Camilla and her first husband had divorced in 1995, and she had been gradually brought into the fold in the years since Diana’s death. Her appearance at the two Golden Jubilee concerts in the Buckingham Palace gardens was the first time she had been seen in public with the Queen and the rest of the royal family. Although Camilla’s love affair with Charles had aggravated his problems with Diana, the Queen recognized her good qualities—salty humor, resilience, warmth, common sense, and above all devotion to Charles. Camilla enjoyed the field sports so important to the royal family, and she embraced all their traditions. Through years of vilification, Camilla maintained a discreet silence, which also impressed the Queen. “Camilla never whines,” said one of her longtime friends. “She takes things as they come and tries to turn them into something humorous.” When the tabloids were stirring up trouble in the weeks before the wedding, Camilla joked, “It’s just two old people getting hitched.”

Under liberalized Church of England guidelines, the two divorcés could have been married in a religious ceremony, but church leaders agreed that given the couple’s well-known adultery, such a service would have offended too many priests and parishioners. Instead, they exchanged their vows at the Windsor Guildhall.

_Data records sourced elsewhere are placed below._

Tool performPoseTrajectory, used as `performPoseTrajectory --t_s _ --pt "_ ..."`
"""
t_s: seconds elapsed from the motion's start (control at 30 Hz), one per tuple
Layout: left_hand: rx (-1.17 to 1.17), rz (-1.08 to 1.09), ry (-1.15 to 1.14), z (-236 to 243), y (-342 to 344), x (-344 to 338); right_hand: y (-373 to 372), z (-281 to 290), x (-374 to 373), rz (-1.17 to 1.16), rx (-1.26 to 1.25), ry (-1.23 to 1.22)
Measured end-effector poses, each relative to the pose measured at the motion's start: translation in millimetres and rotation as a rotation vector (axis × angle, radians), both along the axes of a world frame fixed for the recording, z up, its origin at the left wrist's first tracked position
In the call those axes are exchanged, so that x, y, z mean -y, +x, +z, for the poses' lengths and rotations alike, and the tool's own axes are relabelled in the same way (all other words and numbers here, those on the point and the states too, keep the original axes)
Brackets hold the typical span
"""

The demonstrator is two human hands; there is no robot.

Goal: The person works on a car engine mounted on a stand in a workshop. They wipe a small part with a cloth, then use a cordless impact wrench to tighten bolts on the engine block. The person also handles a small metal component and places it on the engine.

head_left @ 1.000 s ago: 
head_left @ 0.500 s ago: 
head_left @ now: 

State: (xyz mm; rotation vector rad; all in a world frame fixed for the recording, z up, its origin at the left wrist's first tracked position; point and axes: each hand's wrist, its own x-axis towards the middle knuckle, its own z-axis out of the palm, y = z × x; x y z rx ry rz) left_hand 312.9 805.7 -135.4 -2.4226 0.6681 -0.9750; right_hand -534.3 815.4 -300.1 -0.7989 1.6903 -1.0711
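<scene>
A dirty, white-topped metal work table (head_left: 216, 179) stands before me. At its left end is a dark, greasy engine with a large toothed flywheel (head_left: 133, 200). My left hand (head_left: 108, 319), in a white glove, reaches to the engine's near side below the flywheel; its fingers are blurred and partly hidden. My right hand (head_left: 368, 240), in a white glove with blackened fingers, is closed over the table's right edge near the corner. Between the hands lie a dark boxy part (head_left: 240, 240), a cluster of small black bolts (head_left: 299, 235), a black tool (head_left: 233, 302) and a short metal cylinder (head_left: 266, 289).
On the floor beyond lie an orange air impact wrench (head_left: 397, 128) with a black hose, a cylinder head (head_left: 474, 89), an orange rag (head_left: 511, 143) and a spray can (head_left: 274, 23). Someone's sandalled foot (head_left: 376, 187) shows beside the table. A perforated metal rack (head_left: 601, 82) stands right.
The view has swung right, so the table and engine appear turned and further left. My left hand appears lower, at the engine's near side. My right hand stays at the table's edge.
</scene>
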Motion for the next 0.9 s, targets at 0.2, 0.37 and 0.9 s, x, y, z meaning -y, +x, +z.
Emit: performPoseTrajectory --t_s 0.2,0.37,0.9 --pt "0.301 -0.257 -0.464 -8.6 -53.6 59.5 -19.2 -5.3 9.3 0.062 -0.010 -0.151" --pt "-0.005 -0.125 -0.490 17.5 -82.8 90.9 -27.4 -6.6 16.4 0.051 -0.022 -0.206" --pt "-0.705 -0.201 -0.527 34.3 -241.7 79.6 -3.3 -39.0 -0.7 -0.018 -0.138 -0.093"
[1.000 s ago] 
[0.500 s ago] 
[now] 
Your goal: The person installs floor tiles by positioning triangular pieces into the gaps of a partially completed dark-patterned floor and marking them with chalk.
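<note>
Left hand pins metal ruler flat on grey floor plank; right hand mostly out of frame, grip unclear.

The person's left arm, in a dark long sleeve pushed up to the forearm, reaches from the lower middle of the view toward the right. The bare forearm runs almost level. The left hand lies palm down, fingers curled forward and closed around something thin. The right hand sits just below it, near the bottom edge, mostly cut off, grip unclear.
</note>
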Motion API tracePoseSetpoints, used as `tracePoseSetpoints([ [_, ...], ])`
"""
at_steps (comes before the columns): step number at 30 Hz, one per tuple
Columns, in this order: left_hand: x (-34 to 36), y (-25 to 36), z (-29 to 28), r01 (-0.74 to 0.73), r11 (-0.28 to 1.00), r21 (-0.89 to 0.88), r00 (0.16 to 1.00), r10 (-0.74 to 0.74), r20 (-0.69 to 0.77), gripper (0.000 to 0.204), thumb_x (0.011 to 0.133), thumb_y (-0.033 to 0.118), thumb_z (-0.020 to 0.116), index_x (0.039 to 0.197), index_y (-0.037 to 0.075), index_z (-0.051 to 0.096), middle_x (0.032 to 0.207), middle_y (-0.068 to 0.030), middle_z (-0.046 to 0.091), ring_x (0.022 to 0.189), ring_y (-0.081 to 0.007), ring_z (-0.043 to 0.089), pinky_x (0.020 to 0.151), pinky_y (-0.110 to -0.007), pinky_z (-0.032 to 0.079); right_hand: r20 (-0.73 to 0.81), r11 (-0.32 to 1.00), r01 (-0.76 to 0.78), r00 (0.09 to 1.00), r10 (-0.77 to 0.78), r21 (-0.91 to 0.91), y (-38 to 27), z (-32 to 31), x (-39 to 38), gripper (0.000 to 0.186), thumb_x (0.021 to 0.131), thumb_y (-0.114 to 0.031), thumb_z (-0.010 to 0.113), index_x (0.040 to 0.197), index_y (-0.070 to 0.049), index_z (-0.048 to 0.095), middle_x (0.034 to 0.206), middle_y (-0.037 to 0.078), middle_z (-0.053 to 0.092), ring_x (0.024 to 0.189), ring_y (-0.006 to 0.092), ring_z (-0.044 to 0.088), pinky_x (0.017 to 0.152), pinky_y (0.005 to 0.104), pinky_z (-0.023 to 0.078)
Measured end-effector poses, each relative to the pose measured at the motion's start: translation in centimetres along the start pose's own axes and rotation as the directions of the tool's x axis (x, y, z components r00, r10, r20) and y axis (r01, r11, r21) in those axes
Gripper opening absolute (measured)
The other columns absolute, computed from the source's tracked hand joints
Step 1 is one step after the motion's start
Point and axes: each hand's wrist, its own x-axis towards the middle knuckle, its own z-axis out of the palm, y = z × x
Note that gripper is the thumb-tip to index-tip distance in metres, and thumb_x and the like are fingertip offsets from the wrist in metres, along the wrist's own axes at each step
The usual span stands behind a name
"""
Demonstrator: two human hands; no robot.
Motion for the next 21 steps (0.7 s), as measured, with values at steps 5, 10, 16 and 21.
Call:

As Supreme Governor of the Church of England, the Queen decided it would be inappropriate to attend the civil service at the Guildhall, which was witnessed by twenty-eight family members. “Her decision assuredly had nothing to do with her private feelings but everything to do with her public role,” wrote Jonathan Dimbleby at the time. “Much as they might have wished otherwise, her advisers knew that they had no chance of persuading her otherwise—however un-motherly or even out of date it may have made her appear.” The Queen and Philip did attend the “Service of Prayer and Dedication” afterward at St. George’s Chapel.

The congregation of 720 guests that filled St. George’s Chapel included the Blairs and other political leaders as well as representatives from royal houses in Europe and the Middle East, numerous titled aristocrats, and television and film stars such as Kenneth Branagh and Prunella Scales. The traditional service conducted by Rowan Williams, the 104th Archbishop of Canterbury, used the 1662 Book of Common Prayer, which Charles preferred to the more modern version. In contrast to the elaborate naval commander’s uniform he wore in Westminster Abbey a quarter century earlier, Charles was dressed in a morning suit, and Camilla chose an elegant floor-length pale blue silk coat dress with gold embroidery. When they emerged from the West Door of the chapel, they declined to kiss before two thousand well-wishers who had been admitted by ticket to the castle grounds, although Charles and Camilla, now known as the Duchess of Cornwall, did a five-minute walkabout, shaking hands and accepting congratulations.

Everyone was in high spirits at the reception hosted by the prince’s mother in the state apartments at the castle. “I have two very important announcements to make,” said the Queen. “I know you will want to know who was the winner of the Grand National. It was Hedgehunter.” After the applause died down, she turned to Charles and Camilla, and said, “Having cleared Becher’s Brook and the Chair [the most dangerous and highest fences on the steeplechase course] the happy couple are now in the winners’ enclosure.” “There was a huge roar of approval, very un-monarchical,” wrote veteran broadcaster Melvyn Bragg, who was thrilled to be among “the great gangs of England” celebrating the marriage. Charles paid tribute to “my darling Camilla,” thanking her for “taking on the task of being married to me.” When Joan Rivers, a friend of the couple, was introduced to the Queen, the comedian said, “I’m going on Larry King tonight, and I’m going to tell him how beautiful your pin is.” “Thank you,” replied the slightly puzzled Queen.